• **Data block**
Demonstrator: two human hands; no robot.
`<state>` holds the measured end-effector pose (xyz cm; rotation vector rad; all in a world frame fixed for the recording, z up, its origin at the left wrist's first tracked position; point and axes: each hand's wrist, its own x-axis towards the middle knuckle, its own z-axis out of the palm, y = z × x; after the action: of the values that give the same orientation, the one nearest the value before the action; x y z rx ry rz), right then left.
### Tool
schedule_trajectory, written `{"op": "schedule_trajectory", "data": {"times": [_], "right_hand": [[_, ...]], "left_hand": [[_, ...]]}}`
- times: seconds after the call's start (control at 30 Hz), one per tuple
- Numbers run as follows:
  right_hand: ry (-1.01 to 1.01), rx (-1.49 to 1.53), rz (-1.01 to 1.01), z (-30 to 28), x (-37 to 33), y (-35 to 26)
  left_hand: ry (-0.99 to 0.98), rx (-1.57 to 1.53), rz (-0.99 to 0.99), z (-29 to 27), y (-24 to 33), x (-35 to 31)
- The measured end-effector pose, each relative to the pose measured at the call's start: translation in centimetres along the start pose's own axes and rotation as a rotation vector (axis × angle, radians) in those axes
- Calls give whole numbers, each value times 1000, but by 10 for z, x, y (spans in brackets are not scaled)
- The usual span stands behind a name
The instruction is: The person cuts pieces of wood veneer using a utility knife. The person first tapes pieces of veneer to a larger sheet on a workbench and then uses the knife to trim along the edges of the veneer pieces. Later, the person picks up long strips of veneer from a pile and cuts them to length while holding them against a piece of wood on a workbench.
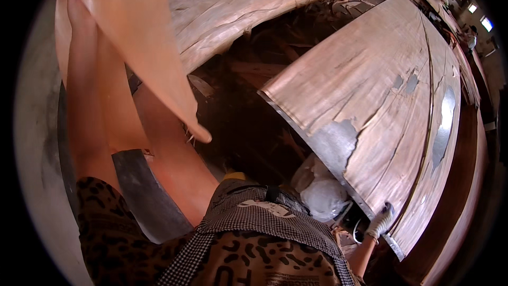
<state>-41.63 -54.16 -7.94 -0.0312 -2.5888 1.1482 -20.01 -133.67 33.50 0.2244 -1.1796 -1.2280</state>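
Note:
My left hand [79, 8] is raised at the upper left, its fingers closed on a thin, tan sheet of wood veneer [135, 26]. The sheet bends over the hand and hangs down to a ragged, pointed corner. Over to the lower right, my right hand [381, 221], in a pale glove with dark fingertips, lies on the near edge of a wide veneer layer [365, 74]. Its fingers rest on the surface. That layer is cracked and torn, and grey metal [333, 139] shows through its holes.
Reddish veneer [169, 153] and a dark grey panel [151, 193] lie beside my left arm. A thick veneer pile [238, 5] stands at the back. Wood scraps litter the dark floor between, with a clear plastic bag [323, 196] near my waist. A person [471, 37] is far right.

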Motion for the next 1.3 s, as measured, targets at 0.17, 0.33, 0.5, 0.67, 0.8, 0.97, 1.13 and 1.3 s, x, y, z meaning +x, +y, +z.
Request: {"op": "schedule_trajectory", "data": {"times": [0.17,0.33,0.5,0.67,0.8,0.97,1.13,1.3], "right_hand": [[-715,846,450,184,-89,-253],[-1051,833,-44,320,-156,-448],[-831,886,334,433,-123,-489],[-996,1264,553,473,-67,-486],[-801,1314,389,509,-10,-501],[-1255,1055,580,556,18,-532],[-1398,1291,786,575,49,-556],[-899,1401,613,584,133,-568]], "left_hand": [[-84,20,-25,-15,-36,62],[-115,58,-123,-43,-78,103],[-127,109,-251,-86,-132,126],[-153,159,-345,-96,-201,164],[-200,202,-440,-81,-270,190],[-254,247,-598,-70,-363,223],[-395,206,-717,10,-464,243],[-665,99,-797,143,-579,256]]}}
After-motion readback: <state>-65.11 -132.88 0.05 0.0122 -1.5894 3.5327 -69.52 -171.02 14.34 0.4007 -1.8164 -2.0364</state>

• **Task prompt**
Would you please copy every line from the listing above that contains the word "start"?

• **Result**
- times: seconds after the call's start (control at 30 Hz), one per tuple
- The measured end-effector pose, each relative to the pose measured at the call's start: translation in centimetres along the start pose's own axes and rotation as a rotation vector (axis × angle, radians) in those axes

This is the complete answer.